In order to activate your account of the desktop client, it has to be connected with the Signal application on the phone. This can be done by opening the Signal application on the phone and scanning the QR-code that is displayed in the desktop application. The QR-code scanning functionality can be found from Signal's settings.

Signal may have less functionalities compared to the mainstream communication applications. One of the reasons is the lack of resources for adding functionalities but the other reason is the consideration of security. For example, it is non-trivial to synchronize messages across different devices as each Signal application has its own cryptographic keys and there are protective measures to protect the exchanged messages.

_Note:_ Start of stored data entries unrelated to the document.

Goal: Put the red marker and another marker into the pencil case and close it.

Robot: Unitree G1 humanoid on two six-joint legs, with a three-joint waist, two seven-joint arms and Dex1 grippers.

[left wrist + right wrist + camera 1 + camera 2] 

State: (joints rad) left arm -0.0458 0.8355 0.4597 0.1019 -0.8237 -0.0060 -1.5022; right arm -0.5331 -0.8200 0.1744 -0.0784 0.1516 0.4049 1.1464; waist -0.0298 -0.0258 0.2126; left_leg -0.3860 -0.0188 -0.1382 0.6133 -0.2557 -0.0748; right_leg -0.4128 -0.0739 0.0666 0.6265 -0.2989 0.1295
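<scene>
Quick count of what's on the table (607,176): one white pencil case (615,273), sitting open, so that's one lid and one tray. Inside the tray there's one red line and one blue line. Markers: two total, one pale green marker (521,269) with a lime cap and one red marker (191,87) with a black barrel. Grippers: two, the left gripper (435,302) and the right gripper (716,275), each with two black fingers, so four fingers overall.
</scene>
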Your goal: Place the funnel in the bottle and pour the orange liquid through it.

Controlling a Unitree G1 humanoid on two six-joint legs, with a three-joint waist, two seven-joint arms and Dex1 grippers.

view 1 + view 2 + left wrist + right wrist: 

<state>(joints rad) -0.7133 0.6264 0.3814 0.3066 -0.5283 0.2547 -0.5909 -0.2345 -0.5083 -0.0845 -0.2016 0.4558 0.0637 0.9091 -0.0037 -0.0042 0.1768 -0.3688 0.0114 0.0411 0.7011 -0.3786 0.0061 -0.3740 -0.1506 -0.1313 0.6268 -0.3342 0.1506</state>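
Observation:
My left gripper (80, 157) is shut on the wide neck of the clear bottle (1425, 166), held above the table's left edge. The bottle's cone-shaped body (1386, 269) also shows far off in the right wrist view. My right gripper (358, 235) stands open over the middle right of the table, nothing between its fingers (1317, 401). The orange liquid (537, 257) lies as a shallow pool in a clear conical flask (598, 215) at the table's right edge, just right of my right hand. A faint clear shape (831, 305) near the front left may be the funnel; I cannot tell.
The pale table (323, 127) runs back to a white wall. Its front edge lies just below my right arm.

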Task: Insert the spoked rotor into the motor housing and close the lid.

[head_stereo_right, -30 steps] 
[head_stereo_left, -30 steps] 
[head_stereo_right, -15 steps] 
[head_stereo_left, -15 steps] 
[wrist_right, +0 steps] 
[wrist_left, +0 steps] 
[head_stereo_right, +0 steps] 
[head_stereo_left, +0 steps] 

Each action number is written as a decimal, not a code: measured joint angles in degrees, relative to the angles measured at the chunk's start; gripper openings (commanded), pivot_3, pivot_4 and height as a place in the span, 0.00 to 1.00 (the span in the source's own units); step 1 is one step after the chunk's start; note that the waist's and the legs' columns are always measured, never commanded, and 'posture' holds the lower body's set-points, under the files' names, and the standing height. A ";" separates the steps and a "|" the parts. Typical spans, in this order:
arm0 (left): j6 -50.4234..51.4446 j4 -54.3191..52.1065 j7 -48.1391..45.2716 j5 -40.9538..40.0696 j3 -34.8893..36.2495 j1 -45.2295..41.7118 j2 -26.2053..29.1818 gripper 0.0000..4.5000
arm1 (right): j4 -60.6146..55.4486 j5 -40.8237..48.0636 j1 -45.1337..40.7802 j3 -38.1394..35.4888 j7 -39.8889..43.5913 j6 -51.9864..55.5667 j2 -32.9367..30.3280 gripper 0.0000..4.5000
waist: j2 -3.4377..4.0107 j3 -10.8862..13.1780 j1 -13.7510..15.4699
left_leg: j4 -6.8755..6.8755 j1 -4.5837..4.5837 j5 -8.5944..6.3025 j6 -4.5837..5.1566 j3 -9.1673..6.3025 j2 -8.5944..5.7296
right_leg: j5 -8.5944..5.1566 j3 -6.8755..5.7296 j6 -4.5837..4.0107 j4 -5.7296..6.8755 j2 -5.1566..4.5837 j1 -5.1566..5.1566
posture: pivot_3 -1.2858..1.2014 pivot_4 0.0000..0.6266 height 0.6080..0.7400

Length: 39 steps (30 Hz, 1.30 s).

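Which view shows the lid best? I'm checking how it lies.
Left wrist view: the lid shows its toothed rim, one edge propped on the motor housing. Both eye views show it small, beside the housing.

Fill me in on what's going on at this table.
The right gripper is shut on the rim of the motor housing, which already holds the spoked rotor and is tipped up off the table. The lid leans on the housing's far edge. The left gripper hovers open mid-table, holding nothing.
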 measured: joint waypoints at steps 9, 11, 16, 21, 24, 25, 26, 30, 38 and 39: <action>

3. Using DigiDoc4 to encrypt data for transport

The ID-card lecture materials describe that it is possible to encrypt to the public key of an ID-card. It is important to understand that the encryption functionality provided by the ID-card software (DigiDoc4) is designed to allow data to be transported over an insecure communication channel like email. DigiDoc4 must not be used to encrypt data for long time storage as it can not guarantee that data can be decrypted if something happens with the ID-card that contains the decryption private key. If the chip is damaged, lost, or the keys on the card are replaced, it will no longer be possible to decrypt the data.

The first time when DigiDoc4 is executed, a short tutorial is displayed to the user. It also contains instructions for using the encryption functionality.

More detailed instruction can be found from the id.ee website: Encryption and decryption of documents.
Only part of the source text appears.